WORK INSTRUCTION: Leaving the pictures aside, repeat every line below exactly.

......

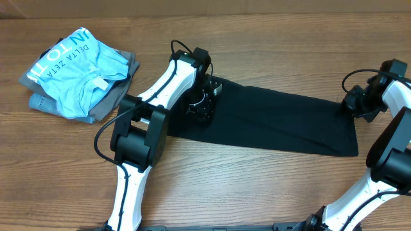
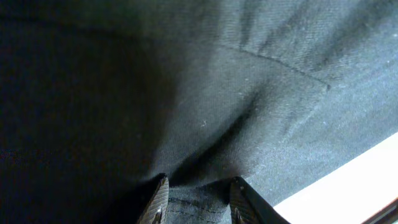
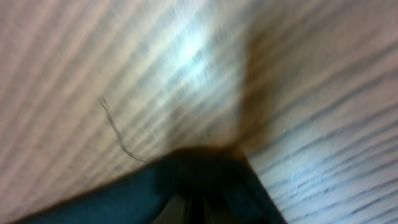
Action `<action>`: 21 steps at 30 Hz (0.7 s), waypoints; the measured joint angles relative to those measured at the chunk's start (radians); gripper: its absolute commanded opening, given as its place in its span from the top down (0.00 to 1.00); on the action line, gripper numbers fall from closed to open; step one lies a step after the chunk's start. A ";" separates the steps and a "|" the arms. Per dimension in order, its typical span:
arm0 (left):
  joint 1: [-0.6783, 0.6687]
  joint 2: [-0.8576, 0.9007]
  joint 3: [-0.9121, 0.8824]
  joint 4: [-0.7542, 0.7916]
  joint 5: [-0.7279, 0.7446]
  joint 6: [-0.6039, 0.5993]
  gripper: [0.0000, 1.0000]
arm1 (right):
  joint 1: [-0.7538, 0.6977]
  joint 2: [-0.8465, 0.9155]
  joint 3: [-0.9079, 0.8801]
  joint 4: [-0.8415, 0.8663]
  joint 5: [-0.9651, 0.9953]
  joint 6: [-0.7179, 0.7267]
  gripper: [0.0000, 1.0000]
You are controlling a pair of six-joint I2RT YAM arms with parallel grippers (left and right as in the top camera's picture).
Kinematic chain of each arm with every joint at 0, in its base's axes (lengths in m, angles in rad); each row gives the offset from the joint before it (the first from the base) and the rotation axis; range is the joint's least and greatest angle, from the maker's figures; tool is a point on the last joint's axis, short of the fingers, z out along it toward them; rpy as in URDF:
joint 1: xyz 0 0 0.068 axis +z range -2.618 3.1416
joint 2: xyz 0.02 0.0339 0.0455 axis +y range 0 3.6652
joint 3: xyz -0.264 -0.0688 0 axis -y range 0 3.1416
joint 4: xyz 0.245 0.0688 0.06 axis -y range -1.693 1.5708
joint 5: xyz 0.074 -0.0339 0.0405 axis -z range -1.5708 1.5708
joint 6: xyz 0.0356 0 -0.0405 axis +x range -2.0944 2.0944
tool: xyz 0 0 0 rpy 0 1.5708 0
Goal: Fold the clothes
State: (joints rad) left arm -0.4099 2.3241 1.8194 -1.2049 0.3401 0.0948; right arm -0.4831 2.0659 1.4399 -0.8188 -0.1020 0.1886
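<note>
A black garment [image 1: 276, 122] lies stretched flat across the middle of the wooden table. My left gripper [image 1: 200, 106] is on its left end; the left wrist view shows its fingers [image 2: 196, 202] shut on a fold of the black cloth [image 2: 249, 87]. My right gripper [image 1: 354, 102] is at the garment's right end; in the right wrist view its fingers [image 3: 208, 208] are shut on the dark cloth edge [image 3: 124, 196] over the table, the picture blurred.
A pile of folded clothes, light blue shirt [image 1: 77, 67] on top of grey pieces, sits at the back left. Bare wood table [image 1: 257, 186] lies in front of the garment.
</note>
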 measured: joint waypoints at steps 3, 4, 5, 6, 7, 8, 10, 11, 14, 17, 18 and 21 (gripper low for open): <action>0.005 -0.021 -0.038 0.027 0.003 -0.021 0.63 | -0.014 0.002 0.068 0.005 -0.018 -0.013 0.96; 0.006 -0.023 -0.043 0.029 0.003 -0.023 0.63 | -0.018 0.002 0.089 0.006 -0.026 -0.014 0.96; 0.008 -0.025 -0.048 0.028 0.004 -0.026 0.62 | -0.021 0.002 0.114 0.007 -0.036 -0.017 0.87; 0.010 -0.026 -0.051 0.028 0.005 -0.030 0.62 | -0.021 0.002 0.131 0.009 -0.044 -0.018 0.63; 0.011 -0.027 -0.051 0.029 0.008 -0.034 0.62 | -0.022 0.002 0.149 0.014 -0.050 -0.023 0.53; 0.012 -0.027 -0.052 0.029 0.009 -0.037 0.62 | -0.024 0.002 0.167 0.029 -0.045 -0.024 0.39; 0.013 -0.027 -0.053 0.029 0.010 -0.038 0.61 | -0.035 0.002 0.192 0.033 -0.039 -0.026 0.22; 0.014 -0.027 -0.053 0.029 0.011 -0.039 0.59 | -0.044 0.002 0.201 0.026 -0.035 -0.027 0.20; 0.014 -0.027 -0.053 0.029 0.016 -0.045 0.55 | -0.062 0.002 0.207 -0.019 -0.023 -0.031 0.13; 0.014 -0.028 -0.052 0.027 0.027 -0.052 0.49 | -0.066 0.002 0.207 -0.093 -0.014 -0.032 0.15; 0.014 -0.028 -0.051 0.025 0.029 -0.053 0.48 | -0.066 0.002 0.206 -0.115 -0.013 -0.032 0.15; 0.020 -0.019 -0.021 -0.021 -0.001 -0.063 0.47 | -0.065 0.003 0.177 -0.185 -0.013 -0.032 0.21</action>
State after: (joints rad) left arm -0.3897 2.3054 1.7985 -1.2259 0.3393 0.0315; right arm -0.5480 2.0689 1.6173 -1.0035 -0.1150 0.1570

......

YOUR SOLUTION:
Action `<action>`: 21 steps at 30 Hz (0.7 s), waypoints; the measured joint angles relative to those measured at the chunk's start (radians); gripper: its absolute commanded opening, given as its place in its span from the top down (0.00 to 1.00); on the action line, gripper numbers fall from closed to open; step one lies a step after the chunk's start. A ";" separates the steps and a "|" the arms. Per dimension in order, its typical span:
arm0 (left):
  joint 1: [-0.6783, 0.6687]
  joint 2: [-0.8576, 0.9007]
  joint 3: [-0.9121, 0.8824]
  joint 4: [-0.7542, 0.7916]
  joint 5: [-0.7279, 0.7446]
  joint 6: [-0.6039, 0.5993]
  gripper: [0.0000, 1.0000]
arm1 (right):
  joint 1: [-0.7538, 0.6977]
  joint 2: [-0.8465, 0.9155]
  joint 3: [-0.9079, 0.8801]
  joint 4: [-0.8415, 0.8663]
  joint 5: [-0.9651, 0.9953]
  joint 6: [-0.7179, 0.7267]
  gripper: [0.0000, 1.0000]
You are controlling a pair of six-joint I2RT YAM arms with parallel grippers (left and right as in the top camera's picture).
Kinematic chain of each arm with every joint at 0, in its base's axes (lengths in m, angles in rad); each row gives the offset from the joint before it (the first from the base) and the rotation axis; range is the joint's least and greatest angle, from the maker's figures; tool is a point on the last joint's axis, short of the fingers, z out along it toward them; rpy as in URDF:
joint 1: xyz 0 0 0.068 axis +z range -2.618 3.1416
joint 2: xyz 0.02 0.0339 0.0455 axis +y range 0 3.6652
joint 3: xyz -0.264 -0.0688 0 axis -y range 0 3.1416
joint 4: xyz 0.245 0.0688 0.06 axis -y range -1.693 1.5708
joint 5: xyz 0.074 -0.0339 0.0405 axis -z range -1.5708 1.5708
joint 6: xyz 0.0356 0 -0.0405 axis +x range -2.0944 2.0944
tool: xyz 0 0 0 rpy 0 1.5708 0
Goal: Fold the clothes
State: (joints rad) left arm -0.4099 2.3241 1.8194 -1.2049 0.3401 0.0948; right arm -0.4831 2.0659 1.4399 -0.8188 -0.1020 0.1886
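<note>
A black garment [image 1: 276, 122] lies stretched flat across the middle of the wooden table. My left gripper [image 1: 200, 106] is on its left end; the left wrist view shows its fingers [image 2: 196, 202] shut on a fold of the black cloth [image 2: 249, 87]. My right gripper [image 1: 354, 102] is at the garment's right end; in the right wrist view its fingers [image 3: 208, 208] are shut on the dark cloth edge [image 3: 124, 196] over the table, the picture blurred.
A pile of folded clothes, light blue shirt [image 1: 77, 67] on top of grey pieces, sits at the back left. Bare wood table [image 1: 257, 186] lies in front of the garment.
</note>
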 measured: joint waypoints at steps 3, 4, 5, 6, 7, 8, 10, 11, 14, 17, 18 and 21 (gripper low for open): <action>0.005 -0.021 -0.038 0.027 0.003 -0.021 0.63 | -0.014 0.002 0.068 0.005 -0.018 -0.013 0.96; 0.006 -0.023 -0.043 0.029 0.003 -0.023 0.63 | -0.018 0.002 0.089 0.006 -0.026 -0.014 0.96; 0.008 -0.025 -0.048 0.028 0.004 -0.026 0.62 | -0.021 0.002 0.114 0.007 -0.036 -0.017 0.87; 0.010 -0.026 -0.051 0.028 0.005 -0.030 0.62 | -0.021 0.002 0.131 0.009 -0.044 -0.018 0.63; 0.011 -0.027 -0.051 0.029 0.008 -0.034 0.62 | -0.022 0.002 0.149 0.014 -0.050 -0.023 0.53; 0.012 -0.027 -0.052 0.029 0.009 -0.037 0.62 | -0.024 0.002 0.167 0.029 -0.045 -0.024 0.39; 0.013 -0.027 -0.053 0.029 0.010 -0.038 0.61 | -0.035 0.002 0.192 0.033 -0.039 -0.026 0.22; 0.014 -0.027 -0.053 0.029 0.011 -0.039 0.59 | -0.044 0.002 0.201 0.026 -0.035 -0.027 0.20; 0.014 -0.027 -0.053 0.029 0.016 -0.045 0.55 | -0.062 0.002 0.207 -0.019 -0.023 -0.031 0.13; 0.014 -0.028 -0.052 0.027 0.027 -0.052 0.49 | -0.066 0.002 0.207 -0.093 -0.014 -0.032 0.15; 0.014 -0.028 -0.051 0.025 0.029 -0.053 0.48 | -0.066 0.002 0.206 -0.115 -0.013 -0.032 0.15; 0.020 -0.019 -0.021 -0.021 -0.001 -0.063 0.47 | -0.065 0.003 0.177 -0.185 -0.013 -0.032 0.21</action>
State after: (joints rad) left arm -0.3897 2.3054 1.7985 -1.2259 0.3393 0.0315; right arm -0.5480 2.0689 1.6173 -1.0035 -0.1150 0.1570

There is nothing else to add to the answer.